Oluşturulma Tarihi: Temmuz 01, 2009 00:00
The human rights agenda in Turkey is crowded with unresolved issues: language, culture, religion, women’s rights and many others. Most of the issues find their way onto the international agenda as well, either as part of accessionary talks with the European Union or within the always-busy European Court of Human Rights.
But the rights of sex workers, prostitutes if you prefer that term, seldom appear in this ongoing societal discussion. They should.
Our story in Monday’s Daily News by reporter Sevda Yüzbaşıoğlu showed with disturbing detail the exploitation present in Turkey’s "legal" brothel sector, headquartered on Istanbul’s Zürafa Street in the district of Karaköy.
Yes, the women who work in the 18 municipally sanctioned brothels are registered employees. They pay taxes and earn entitlement to a pension under Turkey’s social security system. Twice a week, they receive health inspections. This sounds marginally more humane than life in the same profession on the street. But we remain unconvinced.
The chilling statistic is this one: Within the 18 brothels work some 120 professional prostitutes. Each day, they collectively share a clientele of 5,000 men. Meanwhile, some 6,000 women are queued in an Interior Ministry registration system to gain employment on Zürafa Street.
This is a vivid portrait of exploitation.

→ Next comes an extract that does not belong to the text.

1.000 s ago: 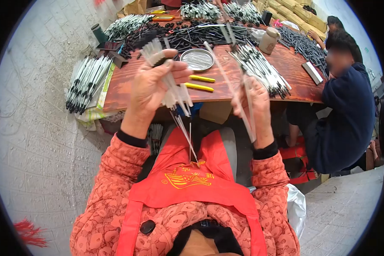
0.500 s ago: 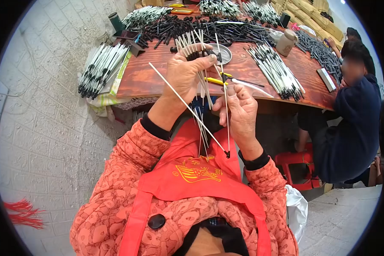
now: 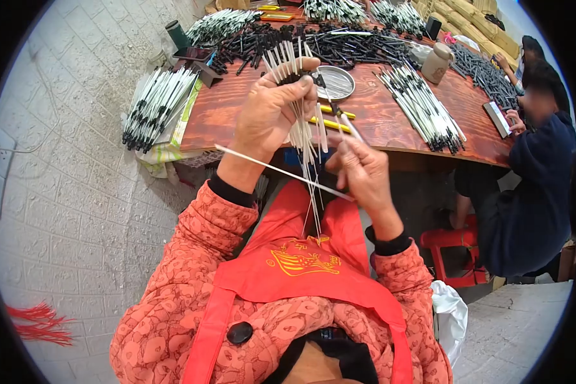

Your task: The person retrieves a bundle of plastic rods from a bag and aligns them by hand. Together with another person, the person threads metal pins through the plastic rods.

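My left hand [image 3: 269, 115] is closed around a bundle of thin white rods [image 3: 306, 137] with black plastic joints, held upright above my lap. My right hand [image 3: 365, 174] is pinched on a thin rod with a black joint, just right of the bundle; motion blurs its fingertips. A long white rod [image 3: 272, 168] slants from my left wrist down to below my right fingers, apparently linked to the piece there. Behind the hands, on the wooden table [image 3: 230, 105], lie a yellow-handled tool [image 3: 333, 124] and a round metal dish [image 3: 352, 89].
Bundles of white rods with black ends lie at the table's left [image 3: 157, 105] and right [image 3: 422, 109]. A heap of black parts [image 3: 256, 41] covers the back. A beige bottle [image 3: 436, 63] stands right. A person in dark clothes [image 3: 534, 185] sits on a red stool [image 3: 451, 240].
My right hand has risen slightly, and the long white rod has swung to a flatter slant, its lower end now near my right hand. The co-worker's hand now shows by the white box.
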`<state>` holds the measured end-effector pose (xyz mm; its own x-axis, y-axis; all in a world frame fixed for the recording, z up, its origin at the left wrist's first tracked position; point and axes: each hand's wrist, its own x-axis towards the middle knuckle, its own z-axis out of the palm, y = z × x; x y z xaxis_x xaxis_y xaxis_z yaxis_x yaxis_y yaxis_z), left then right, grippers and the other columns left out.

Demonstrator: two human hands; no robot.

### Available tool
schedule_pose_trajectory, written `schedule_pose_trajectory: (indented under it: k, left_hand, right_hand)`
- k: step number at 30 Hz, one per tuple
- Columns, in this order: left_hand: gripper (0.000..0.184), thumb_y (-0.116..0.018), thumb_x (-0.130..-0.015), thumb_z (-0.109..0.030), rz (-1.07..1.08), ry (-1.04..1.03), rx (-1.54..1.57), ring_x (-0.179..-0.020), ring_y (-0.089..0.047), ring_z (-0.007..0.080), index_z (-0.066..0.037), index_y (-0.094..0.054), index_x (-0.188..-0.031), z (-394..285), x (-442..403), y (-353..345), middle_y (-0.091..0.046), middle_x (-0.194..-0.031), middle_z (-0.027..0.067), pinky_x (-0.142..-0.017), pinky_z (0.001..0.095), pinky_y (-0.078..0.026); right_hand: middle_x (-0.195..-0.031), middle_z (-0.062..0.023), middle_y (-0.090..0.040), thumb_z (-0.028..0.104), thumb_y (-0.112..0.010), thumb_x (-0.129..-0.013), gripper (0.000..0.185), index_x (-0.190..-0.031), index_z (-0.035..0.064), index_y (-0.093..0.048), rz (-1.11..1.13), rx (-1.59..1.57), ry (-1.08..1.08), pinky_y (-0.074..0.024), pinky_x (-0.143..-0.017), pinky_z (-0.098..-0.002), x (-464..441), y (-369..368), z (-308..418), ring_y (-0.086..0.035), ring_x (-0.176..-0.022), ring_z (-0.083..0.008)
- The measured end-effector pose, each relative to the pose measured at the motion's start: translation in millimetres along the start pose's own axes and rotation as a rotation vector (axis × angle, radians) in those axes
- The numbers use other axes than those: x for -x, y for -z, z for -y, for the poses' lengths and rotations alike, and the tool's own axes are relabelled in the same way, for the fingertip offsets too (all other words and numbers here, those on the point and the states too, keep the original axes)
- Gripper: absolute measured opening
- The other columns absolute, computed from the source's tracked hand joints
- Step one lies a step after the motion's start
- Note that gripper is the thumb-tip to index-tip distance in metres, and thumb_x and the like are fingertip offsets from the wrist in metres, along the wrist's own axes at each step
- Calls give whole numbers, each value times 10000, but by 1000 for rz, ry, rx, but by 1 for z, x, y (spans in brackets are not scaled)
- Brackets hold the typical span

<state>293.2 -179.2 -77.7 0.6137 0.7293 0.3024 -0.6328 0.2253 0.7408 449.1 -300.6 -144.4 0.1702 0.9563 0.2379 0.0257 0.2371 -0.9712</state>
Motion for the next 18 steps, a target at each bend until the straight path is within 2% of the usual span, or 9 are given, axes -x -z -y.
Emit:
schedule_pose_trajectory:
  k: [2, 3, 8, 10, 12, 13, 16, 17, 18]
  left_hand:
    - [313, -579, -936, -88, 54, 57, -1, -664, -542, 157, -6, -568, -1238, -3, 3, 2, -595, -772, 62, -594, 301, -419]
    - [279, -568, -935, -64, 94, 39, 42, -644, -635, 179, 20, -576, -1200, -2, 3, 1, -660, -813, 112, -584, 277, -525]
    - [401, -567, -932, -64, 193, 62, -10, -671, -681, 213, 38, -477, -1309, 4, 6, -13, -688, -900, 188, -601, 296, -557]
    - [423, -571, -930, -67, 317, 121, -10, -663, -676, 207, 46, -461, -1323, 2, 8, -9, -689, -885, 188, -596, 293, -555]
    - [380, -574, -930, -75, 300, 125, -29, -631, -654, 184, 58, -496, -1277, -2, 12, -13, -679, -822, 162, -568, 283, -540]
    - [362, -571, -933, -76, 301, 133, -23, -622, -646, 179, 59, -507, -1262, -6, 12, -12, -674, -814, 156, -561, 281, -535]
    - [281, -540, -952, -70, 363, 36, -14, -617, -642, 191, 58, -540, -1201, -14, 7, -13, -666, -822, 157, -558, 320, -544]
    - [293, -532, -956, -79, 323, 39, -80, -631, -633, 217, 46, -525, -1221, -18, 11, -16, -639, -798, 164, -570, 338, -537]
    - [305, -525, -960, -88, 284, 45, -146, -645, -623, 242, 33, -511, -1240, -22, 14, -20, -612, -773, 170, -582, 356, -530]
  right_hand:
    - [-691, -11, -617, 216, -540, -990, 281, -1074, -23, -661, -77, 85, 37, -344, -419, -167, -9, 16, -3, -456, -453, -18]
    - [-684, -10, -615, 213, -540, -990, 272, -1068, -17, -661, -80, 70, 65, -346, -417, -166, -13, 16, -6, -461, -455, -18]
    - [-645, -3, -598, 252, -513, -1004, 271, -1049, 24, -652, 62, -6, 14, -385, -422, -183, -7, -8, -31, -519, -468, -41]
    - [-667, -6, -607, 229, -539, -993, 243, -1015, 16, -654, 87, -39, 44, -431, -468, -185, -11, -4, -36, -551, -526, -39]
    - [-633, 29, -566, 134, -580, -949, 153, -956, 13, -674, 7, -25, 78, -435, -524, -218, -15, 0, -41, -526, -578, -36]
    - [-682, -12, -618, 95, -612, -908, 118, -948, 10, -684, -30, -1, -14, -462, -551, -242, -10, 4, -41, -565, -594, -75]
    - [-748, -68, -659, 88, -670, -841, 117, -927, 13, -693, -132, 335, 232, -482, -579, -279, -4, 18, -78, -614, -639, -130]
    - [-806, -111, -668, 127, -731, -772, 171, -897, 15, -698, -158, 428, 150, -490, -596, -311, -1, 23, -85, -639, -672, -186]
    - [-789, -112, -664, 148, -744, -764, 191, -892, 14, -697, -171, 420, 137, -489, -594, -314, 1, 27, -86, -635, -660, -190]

As the European Conference on Sex Work has argued, these are the kinds of conditions that trap women in something approaching servitude. Health services, whose efficacy is suspect, are driven by assumptions on the health of male clients, not the female workers. There is little to no evidence that these women are accorded a true choice. Their destinies are controlled by organized crime; many are bought and sold under circumstances scarcely different than slavery.

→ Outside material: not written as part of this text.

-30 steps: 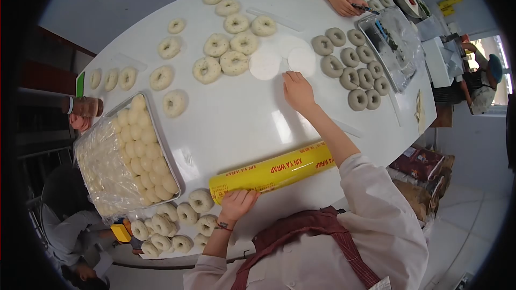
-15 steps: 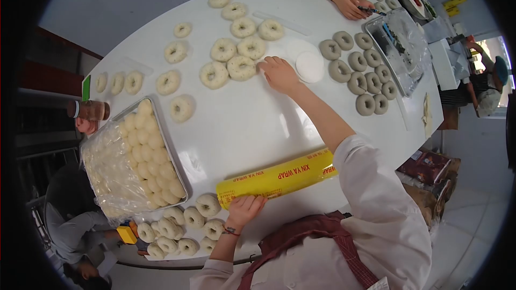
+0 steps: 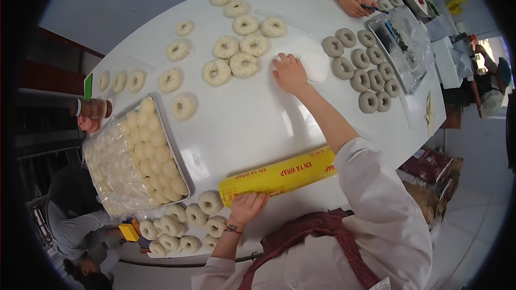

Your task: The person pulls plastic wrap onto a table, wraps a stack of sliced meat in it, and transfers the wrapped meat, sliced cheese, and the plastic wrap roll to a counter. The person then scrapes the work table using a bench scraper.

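My left hand (image 3: 248,207) is closed on the near edge of a long yellow cling wrap box (image 3: 279,176) printed "XIN YA WRAP". The box lies slantwise on the table in front of me. Farther out, my right hand (image 3: 290,74) reaches across the table with its fingers apart. It is beside the round white paper discs (image 3: 316,66), and I cannot tell whether the fingertips touch the nearest one. Left of that hand sits a group of speckled dough rings (image 3: 244,65). Nothing shows in the right hand.
A tray of dough balls (image 3: 156,153), partly under plastic, stands at left, with more dough rings (image 3: 196,214) below it. Grey dough rings (image 3: 361,80) and a plastic-covered tray (image 3: 395,70) are at right. Another person's hands (image 3: 355,5) hold a dark tool at the far edge.
My right hand has moved a little right, away from the dough rings and up to the paper discs. My left hand stays on the cling wrap box. The view has shifted slightly.
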Demonstrator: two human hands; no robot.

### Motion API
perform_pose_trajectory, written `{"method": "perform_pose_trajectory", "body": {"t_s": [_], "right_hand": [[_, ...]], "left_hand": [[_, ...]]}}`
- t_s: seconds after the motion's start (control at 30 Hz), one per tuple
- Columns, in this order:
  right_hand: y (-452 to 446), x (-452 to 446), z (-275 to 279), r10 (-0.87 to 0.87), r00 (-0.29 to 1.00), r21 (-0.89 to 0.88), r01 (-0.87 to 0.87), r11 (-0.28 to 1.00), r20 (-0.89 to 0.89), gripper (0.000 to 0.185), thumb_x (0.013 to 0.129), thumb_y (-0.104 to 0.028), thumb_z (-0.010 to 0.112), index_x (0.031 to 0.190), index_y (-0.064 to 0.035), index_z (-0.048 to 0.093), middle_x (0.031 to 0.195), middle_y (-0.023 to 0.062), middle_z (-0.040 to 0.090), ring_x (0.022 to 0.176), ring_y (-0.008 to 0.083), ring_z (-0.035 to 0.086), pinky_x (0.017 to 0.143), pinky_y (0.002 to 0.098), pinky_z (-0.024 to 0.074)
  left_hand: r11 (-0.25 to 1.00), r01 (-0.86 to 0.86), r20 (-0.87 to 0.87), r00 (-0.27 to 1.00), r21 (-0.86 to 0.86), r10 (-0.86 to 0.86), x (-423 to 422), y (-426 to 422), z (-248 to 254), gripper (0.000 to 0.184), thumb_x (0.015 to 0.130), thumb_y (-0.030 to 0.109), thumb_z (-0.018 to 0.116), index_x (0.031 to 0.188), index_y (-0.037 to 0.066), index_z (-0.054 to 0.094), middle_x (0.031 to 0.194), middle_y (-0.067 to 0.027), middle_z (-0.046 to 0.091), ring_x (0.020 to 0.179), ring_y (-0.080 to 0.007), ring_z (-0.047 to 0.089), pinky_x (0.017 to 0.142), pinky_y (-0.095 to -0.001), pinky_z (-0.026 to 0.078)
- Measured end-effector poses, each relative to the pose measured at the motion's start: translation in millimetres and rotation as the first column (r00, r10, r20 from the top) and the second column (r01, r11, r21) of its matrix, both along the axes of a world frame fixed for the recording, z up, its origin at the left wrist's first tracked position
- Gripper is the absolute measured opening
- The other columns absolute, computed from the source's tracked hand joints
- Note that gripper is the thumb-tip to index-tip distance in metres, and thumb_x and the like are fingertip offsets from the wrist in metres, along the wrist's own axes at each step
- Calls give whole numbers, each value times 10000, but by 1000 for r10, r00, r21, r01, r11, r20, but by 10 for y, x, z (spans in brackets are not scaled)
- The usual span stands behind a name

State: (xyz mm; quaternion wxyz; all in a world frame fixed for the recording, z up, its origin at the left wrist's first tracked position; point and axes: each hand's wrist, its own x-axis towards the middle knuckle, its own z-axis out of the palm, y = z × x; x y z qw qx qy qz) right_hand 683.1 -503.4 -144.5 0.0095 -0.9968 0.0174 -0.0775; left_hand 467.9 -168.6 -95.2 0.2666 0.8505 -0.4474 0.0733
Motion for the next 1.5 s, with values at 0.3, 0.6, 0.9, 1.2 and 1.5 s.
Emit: {"method": "perform_pose_trajectory", "body": {"t_s": [0.3, 0.6, 0.9, 1.2, 1.5], "right_hand": [[-853, -2589, 1284, -348, 895, 553, 446, 704, -279, 344, 835, -238, 697, 1127, -68, 636, 930, 98, 630, 845, 269, 614, 743, 374, 503], [-97, -3542, 1146, -33, 981, 373, 104, 922, -191, 636, 631, -314, 833, 1122, -69, 512, 1139, 113, 498, 1110, 315, 467, 956, 419, 378], [-169, -3462, 683, 62, 997, 199, -72, 977, 54, 203, 757, -105, 684, 894, -53, 544, 939, 74, 533, 915, 264, 530, 787, 384, 439], [-327, -3128, 805, -29, 988, 326, -21, 945, 149, 77, 866, -83, 592, 885, -45, 528, 809, 116, 563, 788, 303, 548, 707, 400, 456], [-297, -2248, 605, -231, 961, 808, 11, 589, 155, 63, 925, -25, 500, 920, -39, 439, 756, 131, 521, 708, 283, 526, 669, 370, 438]], "left_hand": [[1000, -1, -60, 998, 21, 2, 8, 12, 3, 188, 727, 168, 776, 833, 137, 624, 699, -5, 559, 613, -189, 586, 547, -327, 437], [995, 92, 61, 994, 35, -94, 47, -9, 70, 199, 767, 234, 755, 807, 150, 580, 668, 1, 466, 586, -170, 550, 508, -312, 435], [971, 131, 30, 990, 202, -140, 128, 11, 267, 225, 808, 268, 699, 754, 127, 532, 677, -23, 490, 610, -208, 572, 525, -342, 457], [995, 6, -31, 1000, 97, -3, 349, 156, 265, 141, 841, 205, 669, 828, 93, 584, 760, -69, 579, 735, -265, 585, 638, -399, 487], [977, -209, -52, 976, 45, 211, 934, 26, 216, 109, 845, 90, 585, 953, 102, 580, 811, -86, 596, 773, -289, 607, 651, -390, 502]]}}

All societies approach the issue differently, and Europe is a patchwork of different rules and regulations. But the guiding contemporary principles are decriminalization, access to health care and guarantee of rights comparable to those of other workers. Mandatory registration is a discriminatory practice that has been abolished in most of Europe.
Turkey must find its own solutions, and we recommend no specific model. One initiative we support, however, is an effort we reported on last year for sex workers to be allowed their own trade union.
"There is a social consensus that if you are a sex worker, then you deserve to be exposed to violence, harassment and discrimination," one activist told us. A union will hardly end all abuses. But it would serve as an effective forum to bring to light so much of what has been hidden in the shadows.
Such an effort could serve as an effective platform for the ultimate construction of reasonable laws, policies and protections. No group should be excluded from the pursuit of universal human rights.